Tenure And Academic Careers

Two stories remind of us the limits, usefulness, and effectiveness of tenure in universities.

Sidebar: University tenure is much different from K-12 tenure.  In K-12, tenure is automatic or nearly so after a short period of time.  At most universities, tenure is a significant hurdle, usually decided in the candidate’s sixth year.  At major research schools earning tenure is the exception.  At mid-level schools candidates are successful more often then not but it is a significant barrier.  End Sidebar.

First, there is Roger Pielke, jr recounting My Unhappy Life As A Climate Heretic at the WSJ.  Tenure did not protect his research:

More troubling [than the attacks from the Center for American Progress] is the degree to which journalists and other academics joined the campaign against me. What sort of responsibility do scientists and the media have to defend the ability to share research, on any subject, that might be inconvenient to political interests—even our own?

Roger lost his primary research interest but end of the article tells us the rest of the story.  It is almost a happy ending:

Mr. Pielke is a professor and director of the Sports Governance Center at the University of Colorado, Boulder. His most recent book is “The Edge: The Wars Against Cheating and Corruption in the Cutthroat World of Elite Sports” (Roaring Forties Press, 2016).

So Roger has found a new area of research.  He isn’t entirely happy about the way he was treated but it appears tenure was helpful to him even if his colleagues failed him.

The University of Kentucky is having a conflict with Professor Buck Ryan.  Glenn Reynolds’ (Instapundit) analysis is exactly right:

AS WELL THEY SHOULD BE: University of Kentucky faculty upset over University’s claim that professor in “California Girls” case has no due process rights. The university’s position that there’s no due process unless tenure is revoked is both wrong and foolish.

But if I were a journalism professor in his position, I’d start looking into the University’s finances and relationships. I’m sure there’s plenty of dirt that an enterprising investigative journalist could find, because there always is. Remember, as a tenured faculty member you’re not trapped in there with them; they’re trapped in there with you!  [emphasis added]

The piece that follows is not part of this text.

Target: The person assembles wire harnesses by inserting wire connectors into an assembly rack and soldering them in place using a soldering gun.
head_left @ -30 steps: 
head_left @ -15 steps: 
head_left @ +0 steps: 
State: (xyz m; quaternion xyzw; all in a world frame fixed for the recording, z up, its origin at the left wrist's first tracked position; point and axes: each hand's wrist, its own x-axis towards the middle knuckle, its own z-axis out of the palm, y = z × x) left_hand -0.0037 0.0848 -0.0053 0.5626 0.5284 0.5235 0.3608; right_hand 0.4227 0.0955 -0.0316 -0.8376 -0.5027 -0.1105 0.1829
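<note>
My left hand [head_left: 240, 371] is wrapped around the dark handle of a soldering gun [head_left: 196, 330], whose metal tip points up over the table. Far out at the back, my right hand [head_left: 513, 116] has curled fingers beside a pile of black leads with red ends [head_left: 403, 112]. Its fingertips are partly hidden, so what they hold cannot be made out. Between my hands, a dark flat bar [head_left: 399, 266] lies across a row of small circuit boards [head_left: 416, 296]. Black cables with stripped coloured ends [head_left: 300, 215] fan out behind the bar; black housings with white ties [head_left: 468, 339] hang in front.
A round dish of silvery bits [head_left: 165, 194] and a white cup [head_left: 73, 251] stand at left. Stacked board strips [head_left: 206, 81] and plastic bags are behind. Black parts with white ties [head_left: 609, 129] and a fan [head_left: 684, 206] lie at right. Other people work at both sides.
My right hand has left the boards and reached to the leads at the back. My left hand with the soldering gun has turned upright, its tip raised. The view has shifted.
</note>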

One of the reports describes the situation as murky and it is unclear that Buck is as blame free as Roger. It is true that if similar charges were levied against an untenured faculty member it would put that person in a world of hurt.  We have seen it happen.  Now, as Instapundit says, Buck loses some travel funds but he is free to vex the administration.

Tenure is not without fault.  It seems to have provided real value to Roger.  It may provide for Buck too or it may be protecting him from justice.  The latter doesn’t appear likely at this point but more evidence could be forthcoming.  On the other hand, Buck would not be the first faculty member to suffer from being accused.  Conservatives should bear that in mind when evaluating tenure.